START INPUT RECORDS

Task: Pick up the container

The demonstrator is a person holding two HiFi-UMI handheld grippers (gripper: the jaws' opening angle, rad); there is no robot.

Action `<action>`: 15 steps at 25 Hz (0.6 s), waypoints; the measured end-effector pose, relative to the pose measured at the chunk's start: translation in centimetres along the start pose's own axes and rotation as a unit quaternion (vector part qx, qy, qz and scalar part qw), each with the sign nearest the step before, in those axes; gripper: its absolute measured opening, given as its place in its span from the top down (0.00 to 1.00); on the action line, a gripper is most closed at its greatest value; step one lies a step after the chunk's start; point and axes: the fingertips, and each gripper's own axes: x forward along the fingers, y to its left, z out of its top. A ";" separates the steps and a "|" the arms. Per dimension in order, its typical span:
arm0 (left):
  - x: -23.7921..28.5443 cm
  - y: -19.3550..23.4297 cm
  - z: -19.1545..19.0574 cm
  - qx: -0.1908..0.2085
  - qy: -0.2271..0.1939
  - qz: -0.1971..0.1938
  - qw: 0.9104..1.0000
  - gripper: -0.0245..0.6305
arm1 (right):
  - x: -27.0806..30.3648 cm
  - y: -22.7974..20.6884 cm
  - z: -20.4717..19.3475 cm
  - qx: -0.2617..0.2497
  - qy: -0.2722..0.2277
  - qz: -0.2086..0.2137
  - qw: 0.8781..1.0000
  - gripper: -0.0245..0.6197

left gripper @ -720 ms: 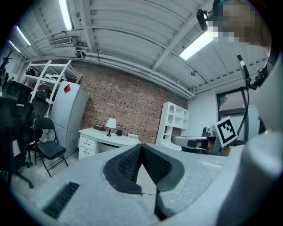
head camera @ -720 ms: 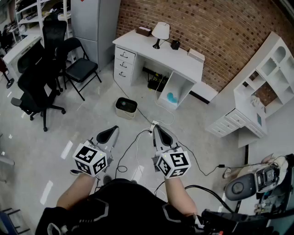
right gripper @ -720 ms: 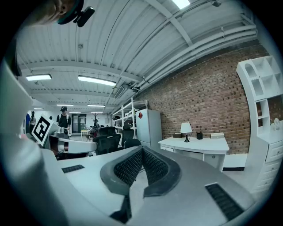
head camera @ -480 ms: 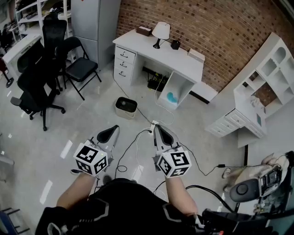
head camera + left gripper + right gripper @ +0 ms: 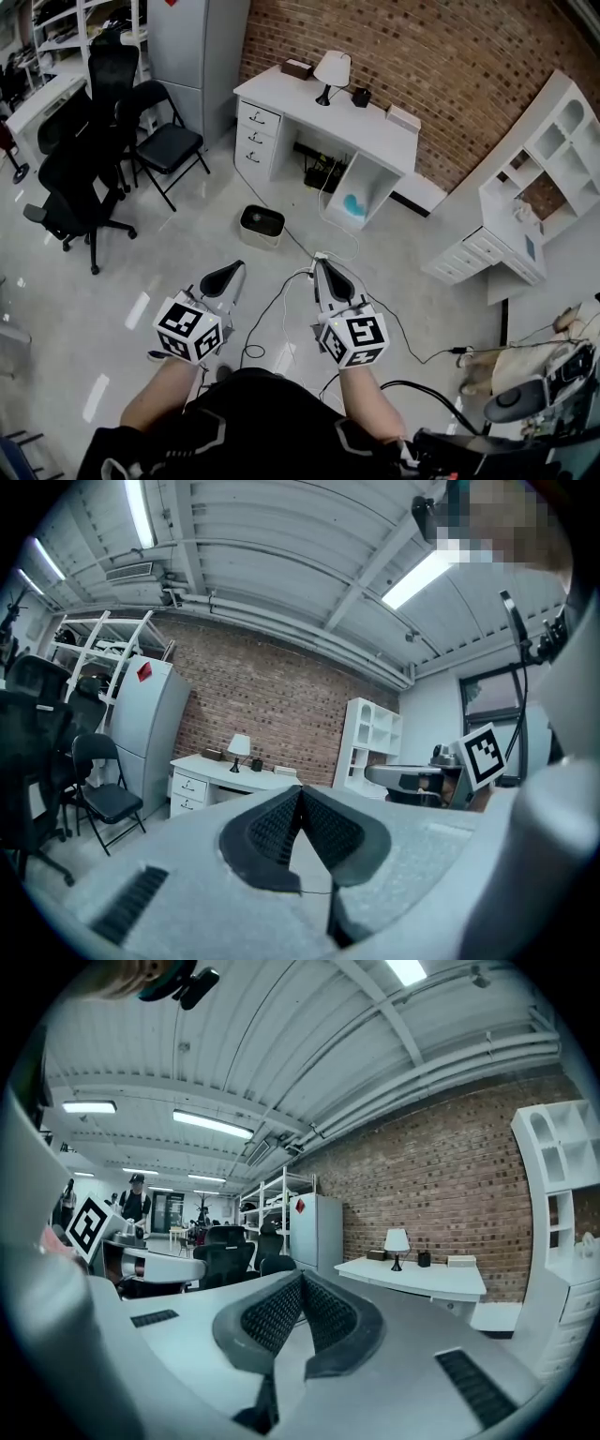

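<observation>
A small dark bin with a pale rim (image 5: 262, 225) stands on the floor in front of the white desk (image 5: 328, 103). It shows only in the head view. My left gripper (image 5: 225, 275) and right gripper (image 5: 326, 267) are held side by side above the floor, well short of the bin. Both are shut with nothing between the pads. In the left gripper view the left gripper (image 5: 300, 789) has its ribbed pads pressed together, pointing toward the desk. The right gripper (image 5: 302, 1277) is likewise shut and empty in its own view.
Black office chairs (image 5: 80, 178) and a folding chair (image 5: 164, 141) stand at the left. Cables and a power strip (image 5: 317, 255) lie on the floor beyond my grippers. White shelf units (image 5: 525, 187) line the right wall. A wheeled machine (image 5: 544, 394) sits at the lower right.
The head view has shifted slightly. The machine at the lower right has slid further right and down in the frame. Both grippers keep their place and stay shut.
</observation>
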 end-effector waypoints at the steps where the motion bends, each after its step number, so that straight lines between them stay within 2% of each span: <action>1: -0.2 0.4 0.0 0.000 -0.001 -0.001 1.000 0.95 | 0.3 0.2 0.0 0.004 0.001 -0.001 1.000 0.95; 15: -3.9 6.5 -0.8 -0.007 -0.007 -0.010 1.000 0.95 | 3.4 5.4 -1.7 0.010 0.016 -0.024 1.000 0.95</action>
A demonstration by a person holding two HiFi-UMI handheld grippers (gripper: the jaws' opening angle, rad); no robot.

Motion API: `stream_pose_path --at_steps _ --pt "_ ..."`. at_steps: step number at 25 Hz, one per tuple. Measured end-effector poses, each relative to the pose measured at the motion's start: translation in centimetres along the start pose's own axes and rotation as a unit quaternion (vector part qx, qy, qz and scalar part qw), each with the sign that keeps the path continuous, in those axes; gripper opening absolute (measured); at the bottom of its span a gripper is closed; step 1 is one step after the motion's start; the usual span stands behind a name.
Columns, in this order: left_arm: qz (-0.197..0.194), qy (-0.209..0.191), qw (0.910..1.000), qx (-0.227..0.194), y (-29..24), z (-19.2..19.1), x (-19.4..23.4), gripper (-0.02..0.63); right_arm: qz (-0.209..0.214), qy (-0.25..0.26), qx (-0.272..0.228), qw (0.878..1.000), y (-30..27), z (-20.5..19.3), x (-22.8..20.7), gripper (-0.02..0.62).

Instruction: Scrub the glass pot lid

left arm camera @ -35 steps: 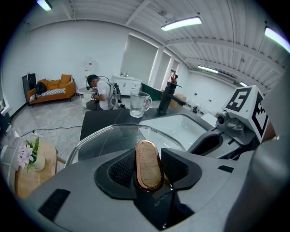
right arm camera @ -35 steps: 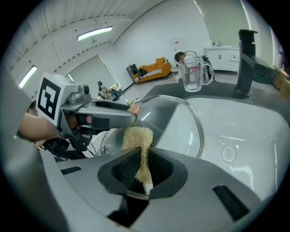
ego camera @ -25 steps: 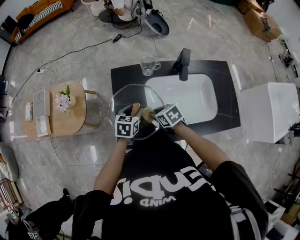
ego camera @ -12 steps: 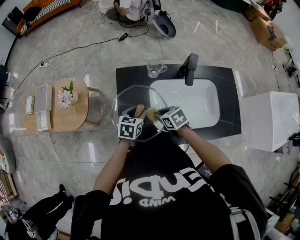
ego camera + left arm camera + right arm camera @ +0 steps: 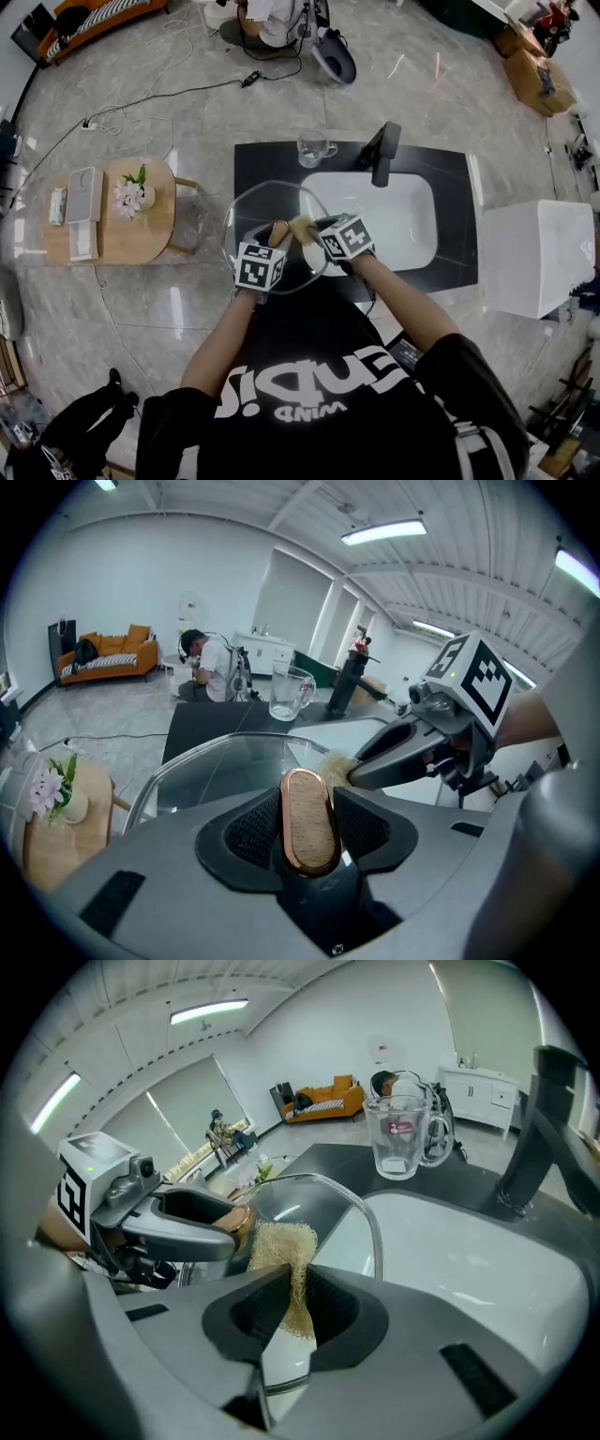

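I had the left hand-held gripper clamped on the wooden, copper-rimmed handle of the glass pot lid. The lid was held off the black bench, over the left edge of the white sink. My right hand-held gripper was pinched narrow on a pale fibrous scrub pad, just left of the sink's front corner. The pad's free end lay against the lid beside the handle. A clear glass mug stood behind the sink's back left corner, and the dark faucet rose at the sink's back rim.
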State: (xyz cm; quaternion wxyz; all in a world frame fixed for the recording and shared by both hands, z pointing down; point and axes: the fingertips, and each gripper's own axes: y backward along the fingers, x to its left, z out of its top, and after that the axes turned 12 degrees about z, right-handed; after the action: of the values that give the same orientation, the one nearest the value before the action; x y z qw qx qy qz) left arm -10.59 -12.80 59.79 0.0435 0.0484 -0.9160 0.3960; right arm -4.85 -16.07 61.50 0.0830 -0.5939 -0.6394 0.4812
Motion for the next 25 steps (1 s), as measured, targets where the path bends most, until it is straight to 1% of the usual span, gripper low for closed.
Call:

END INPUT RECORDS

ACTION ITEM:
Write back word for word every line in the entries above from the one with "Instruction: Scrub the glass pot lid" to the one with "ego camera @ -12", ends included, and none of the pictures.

TASK RESPONSE:
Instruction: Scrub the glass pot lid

left arm camera @ -35 steps: 
right arm camera @ -35 steps: 
ego camera @ -25 steps: 
ego camera @ -12 steps: 

Nothing more is needed for this answer.